D decided that we should retreat and make our way to a position where the old girl couldn’t spot us, then wait for the group to graze into us. This we did and a long damp, cold wait followed. I was glad they weren’t having it too easy! After an eternity, backs started appearing over the closest ridge and the beasts wandered in at about 90m, perfect. A whispered command, ‘shoot’. A shot from L. A beast fell. Got up, a shot from R. The hind fell again, not a twitch.

The look on those faces will forever be imprinted in my memory. Ear to ear grins doesn’t even begin to cover it. We reached the beast and D gave them a full run down on it’s age and condition, the gralloch and too much else to remember. Such a knowledgeable guy and a total Gentleman. If he’s reading this he will know who he is and should know that he made those two youngsters incredibly happy and also the perhaps more importantly, has made two complete converts to the cause.

Oh, perhaps I should mention one more thing. My step son L is a vegetarian. To see him walking off the hill bloodied and grinning was indeed a proud moment for me.

Sunday 7 April 2013

Oddness...


It’s rather odd. I’ve had a whole week of no weird stuff happening to me. Usually my life is a morass of strange connections and unusual happenings. Don’t get me wrong, I don’t go out to look for this stuff, it just sort of happens. I can’t actually remember when it started, unless you count the general oddness of the old farmhouse in which I spent a deal of my childhood, but more of that in a forthcoming book.

The oddness of my adult life just seems to have always been there. From black dogs to whistling wanderers there’s always something strange going on. Take for instance the whistling wanderer. I used to have a business involved in aviation wildlife management. My base was airside on a smallish international airport, in an old second world war ammunition store, complete with blast walls and huge steel doors. My days were long and did not end until the last daylight flight had arrived.  I would then hurry back, lock the equipment away and in the sudden quiet would often hear a noise. A slow, almost bored whistling. No tune, just notes, flowing, rising and falling. Not unpleasant. But as I was always completely and utterly alone, distinctly strange.

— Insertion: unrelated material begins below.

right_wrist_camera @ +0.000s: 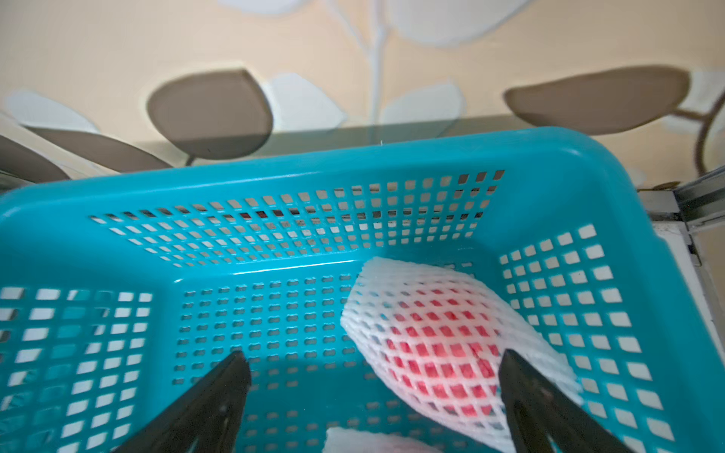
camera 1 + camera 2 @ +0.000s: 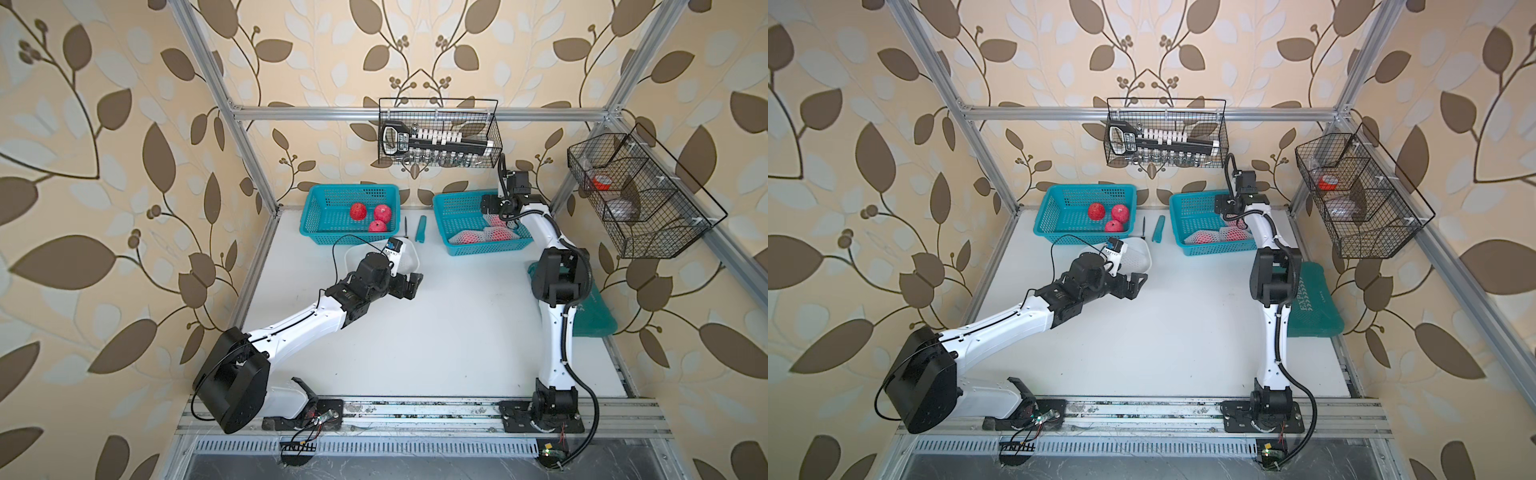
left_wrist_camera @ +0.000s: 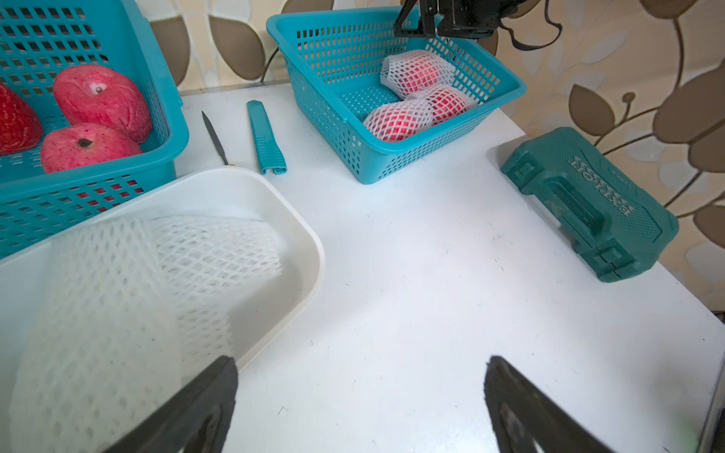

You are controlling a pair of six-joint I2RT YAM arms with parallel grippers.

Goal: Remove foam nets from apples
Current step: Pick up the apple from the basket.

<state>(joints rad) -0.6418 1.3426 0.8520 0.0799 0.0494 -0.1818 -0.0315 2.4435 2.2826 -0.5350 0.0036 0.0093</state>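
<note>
Three netted apples (image 3: 396,121) lie bunched in the right basket (image 1: 314,164), at about one o'clock on the desk (image 2: 415,332) in both top views, with red skin showing through the white mesh. The right tool (image 1: 374,356) hangs just above them, its fingers spread wide with nothing between them. In the right wrist view the nearest wrapped apple (image 1: 443,345) sits off-centre, close to one finger rather than midway. Three bare apples (image 2: 382,212) rest in the left basket (image 2: 308,212) at eleven o'clock, and empty nets (image 3: 196,251) are heaped in the white tub (image 3: 317,270) just beside it, at its five o'clock. The left tool (image 3: 361,361), also spread and empty, hovers over the desk at the tub's five o'clock side. The job looks about half done, and the step in hand seems to be picking up the next wrapped apple. That likely calls for shifting the right tool sideways to centre the apple, lowering it, then closing gently so the soft mesh is not snagged.
</note>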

To my mind it was the sound of a bored guard strolling round the buildings. But who knows.

An altogether more sinister experience was waking up in a cold sweat of dread at the same time of night – every single time I stayed in a particular house. Others experienced bed covers being pulled down and nameless fears. It was later learned that a stable lad hanged himself in that room many years before.

Some experiences are benign but weird. Take for instance the time I was driving home past a very remote cottage at around three in the morning. As I passed the gate I happened to look towards the house, there in the gateway, not five feet from me was a man standing bolt upright reading a newspaper – in the dark. I didn’t look in the mirror after I had passed, I knew the nocturnal reader would not be there.

Another local house seems beset with oddness, the (occasional) appalling smell at the bottom of the stairs (where the owner was found dead), the ringing doorbell – which has no cable to it and don’t even ask me about the security cameras!

More recently I’ve heard the sounds of cattle being herded in a deserted clearance village, observed strange dividing lights in the night sky and had a period of ‘corner of the eye’ people where they shouldn’t have been. Really, this is just the tip of the iceberg, my life seems full of this strange stuff (and I’m very much not alone round here) and it was having a period without any oddness that really caused me to think about it.

So, by now, you’ll probably think I’m a tad weird, prone to hysterics, maybe a bit fey? Well, perhaps, but I’m also a hairy arsed wood cutter and stalker so make of that what you will.